Dataset extract:

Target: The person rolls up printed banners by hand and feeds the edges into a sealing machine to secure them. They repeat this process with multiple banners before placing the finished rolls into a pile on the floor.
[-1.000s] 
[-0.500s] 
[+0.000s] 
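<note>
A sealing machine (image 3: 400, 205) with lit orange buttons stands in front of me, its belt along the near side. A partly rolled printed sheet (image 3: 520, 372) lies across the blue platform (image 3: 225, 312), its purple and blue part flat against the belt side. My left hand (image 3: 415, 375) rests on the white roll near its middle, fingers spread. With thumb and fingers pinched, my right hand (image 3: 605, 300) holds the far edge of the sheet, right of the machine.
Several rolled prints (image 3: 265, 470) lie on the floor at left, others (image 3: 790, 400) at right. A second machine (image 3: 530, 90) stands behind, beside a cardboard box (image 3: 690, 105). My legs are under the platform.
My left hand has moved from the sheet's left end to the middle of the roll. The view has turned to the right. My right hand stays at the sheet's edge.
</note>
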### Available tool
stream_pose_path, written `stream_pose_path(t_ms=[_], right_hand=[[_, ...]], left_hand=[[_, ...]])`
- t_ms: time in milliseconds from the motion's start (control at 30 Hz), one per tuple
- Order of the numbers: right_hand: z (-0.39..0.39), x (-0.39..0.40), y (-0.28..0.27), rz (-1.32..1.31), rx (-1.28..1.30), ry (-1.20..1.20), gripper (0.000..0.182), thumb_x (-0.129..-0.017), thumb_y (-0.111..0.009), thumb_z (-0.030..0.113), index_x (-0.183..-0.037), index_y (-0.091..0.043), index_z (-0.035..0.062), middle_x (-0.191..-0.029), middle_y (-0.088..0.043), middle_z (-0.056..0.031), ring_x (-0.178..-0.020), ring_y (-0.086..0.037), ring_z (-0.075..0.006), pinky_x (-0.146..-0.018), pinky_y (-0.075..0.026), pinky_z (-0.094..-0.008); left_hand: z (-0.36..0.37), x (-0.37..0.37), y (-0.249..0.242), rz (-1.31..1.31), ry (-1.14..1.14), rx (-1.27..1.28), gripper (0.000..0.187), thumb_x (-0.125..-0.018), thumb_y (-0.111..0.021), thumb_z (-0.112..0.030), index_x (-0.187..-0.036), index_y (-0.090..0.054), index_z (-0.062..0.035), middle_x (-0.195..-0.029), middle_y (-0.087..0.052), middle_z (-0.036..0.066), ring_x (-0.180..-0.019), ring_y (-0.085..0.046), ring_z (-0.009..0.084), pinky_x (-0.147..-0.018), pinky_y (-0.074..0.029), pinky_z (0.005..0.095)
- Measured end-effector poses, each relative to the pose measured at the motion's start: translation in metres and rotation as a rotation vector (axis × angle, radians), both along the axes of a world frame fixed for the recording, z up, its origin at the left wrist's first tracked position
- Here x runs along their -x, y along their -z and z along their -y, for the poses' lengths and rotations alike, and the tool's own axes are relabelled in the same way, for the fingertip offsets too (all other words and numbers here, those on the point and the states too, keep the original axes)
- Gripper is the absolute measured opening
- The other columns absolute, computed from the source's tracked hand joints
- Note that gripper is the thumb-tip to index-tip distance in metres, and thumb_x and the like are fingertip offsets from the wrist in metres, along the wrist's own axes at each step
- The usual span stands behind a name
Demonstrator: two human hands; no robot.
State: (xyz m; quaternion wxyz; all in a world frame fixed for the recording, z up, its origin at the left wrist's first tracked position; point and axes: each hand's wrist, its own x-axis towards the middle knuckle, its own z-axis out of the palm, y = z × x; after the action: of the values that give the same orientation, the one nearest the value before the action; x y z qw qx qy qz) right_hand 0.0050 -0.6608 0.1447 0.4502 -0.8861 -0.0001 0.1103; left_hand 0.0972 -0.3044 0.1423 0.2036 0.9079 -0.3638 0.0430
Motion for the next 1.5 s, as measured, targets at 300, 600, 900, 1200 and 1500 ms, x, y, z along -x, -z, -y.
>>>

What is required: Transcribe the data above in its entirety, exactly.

Response below:
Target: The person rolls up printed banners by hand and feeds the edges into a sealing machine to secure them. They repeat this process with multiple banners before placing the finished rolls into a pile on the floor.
[-1.000s] 
[-0.500s] 
[+0.000s] 
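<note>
A sealing machine (image 3: 400, 205) with lit orange buttons stands in front of me, its belt along the near side. A partly rolled printed sheet (image 3: 520, 372) lies across the blue platform (image 3: 225, 312), its purple and blue part flat against the belt side. My left hand (image 3: 415, 375) rests on the white roll near its middle, fingers spread. With thumb and fingers pinched, my right hand (image 3: 605, 300) holds the far edge of the sheet, right of the machine.
Several rolled prints (image 3: 265, 470) lie on the floor at left, others (image 3: 790, 400) at right. A second machine (image 3: 530, 90) stands behind, beside a cardboard box (image 3: 690, 105). My legs are under the platform.
My left hand has moved from the sheet's left end to the middle of the roll. The view has turned to the right. My right hand stays at the sheet's edge.
</note>
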### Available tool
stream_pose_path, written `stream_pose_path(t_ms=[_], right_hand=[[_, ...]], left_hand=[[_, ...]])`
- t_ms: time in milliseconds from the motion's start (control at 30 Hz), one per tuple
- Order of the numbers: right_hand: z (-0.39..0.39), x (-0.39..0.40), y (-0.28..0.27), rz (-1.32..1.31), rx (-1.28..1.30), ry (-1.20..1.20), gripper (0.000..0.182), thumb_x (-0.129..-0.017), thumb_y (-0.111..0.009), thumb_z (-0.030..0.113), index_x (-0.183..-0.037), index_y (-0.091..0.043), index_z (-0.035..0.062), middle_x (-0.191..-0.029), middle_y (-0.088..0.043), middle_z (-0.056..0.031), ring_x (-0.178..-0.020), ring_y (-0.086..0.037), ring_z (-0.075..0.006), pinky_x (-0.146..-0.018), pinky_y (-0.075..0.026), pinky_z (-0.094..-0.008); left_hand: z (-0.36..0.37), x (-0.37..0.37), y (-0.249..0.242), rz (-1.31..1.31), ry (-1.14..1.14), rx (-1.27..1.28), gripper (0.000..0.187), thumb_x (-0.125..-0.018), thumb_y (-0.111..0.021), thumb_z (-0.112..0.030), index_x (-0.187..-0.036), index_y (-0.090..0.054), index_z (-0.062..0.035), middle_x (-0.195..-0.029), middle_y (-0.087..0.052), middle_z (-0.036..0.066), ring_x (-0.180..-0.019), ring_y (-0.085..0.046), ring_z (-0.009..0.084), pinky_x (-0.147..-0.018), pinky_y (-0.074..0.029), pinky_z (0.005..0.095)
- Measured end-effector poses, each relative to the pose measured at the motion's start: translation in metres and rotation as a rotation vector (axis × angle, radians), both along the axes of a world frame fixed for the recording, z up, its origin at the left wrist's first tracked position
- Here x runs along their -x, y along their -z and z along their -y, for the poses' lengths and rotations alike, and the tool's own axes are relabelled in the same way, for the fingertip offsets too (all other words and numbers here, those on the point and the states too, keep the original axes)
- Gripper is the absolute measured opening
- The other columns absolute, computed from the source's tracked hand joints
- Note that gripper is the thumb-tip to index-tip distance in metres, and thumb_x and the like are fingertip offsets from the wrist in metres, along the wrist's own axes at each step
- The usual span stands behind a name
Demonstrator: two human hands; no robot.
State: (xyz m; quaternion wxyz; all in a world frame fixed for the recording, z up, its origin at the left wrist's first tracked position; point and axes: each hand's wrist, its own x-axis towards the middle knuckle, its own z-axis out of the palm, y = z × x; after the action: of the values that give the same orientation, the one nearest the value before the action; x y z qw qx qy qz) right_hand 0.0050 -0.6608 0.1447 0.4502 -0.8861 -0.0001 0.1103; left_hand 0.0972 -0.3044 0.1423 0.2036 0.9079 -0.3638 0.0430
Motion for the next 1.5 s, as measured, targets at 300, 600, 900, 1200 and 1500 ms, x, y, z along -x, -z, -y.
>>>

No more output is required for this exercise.